TASK DIRECTIONS - From the first line to the last, copy the data exactly and drop the pictures.

INFORMATION SUPPLIED -
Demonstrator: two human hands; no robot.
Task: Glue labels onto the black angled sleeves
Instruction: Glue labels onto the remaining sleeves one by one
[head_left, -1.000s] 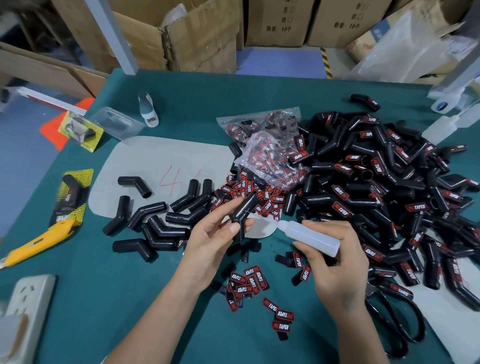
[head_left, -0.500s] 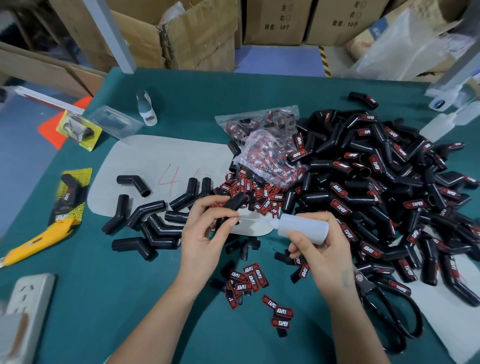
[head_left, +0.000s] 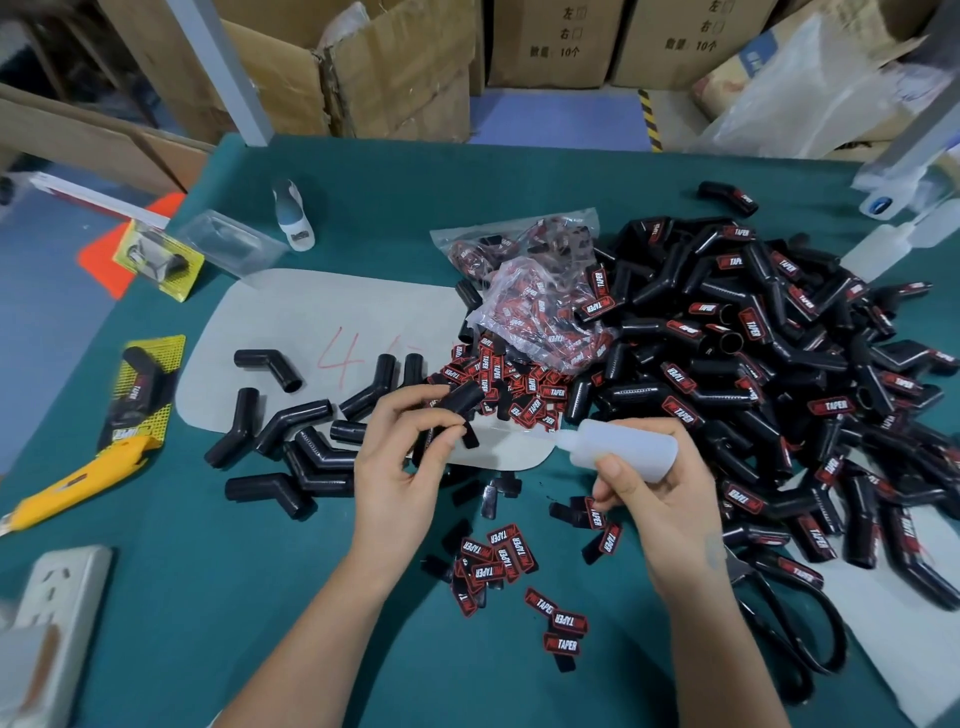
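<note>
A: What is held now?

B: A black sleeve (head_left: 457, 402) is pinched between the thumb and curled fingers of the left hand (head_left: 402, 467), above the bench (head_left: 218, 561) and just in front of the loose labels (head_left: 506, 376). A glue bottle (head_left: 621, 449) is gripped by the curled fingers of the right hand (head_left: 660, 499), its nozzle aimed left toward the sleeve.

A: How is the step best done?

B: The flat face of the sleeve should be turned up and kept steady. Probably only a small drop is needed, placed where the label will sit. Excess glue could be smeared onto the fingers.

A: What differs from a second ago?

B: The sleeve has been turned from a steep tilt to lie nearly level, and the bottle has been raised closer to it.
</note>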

PROBLEM SOLUTION -
Demonstrator: two human hands; no robot.
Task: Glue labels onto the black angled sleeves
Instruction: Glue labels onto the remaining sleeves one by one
[head_left, -1.000s] 
[head_left, -0.500s] 
[head_left, +0.000s] 
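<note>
A: What is held now?

B: A black sleeve (head_left: 457, 402) is pinched between the thumb and curled fingers of the left hand (head_left: 402, 467), above the bench (head_left: 218, 561) and just in front of the loose labels (head_left: 506, 376). A glue bottle (head_left: 621, 449) is gripped by the curled fingers of the right hand (head_left: 660, 499), its nozzle aimed left toward the sleeve.

A: How is the step best done?

B: The flat face of the sleeve should be turned up and kept steady. Probably only a small drop is needed, placed where the label will sit. Excess glue could be smeared onto the fingers.

A: What differs from a second ago?

B: The sleeve has been turned from a steep tilt to lie nearly level, and the bottle has been raised closer to it.
</note>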

Nothing else remains for the exercise.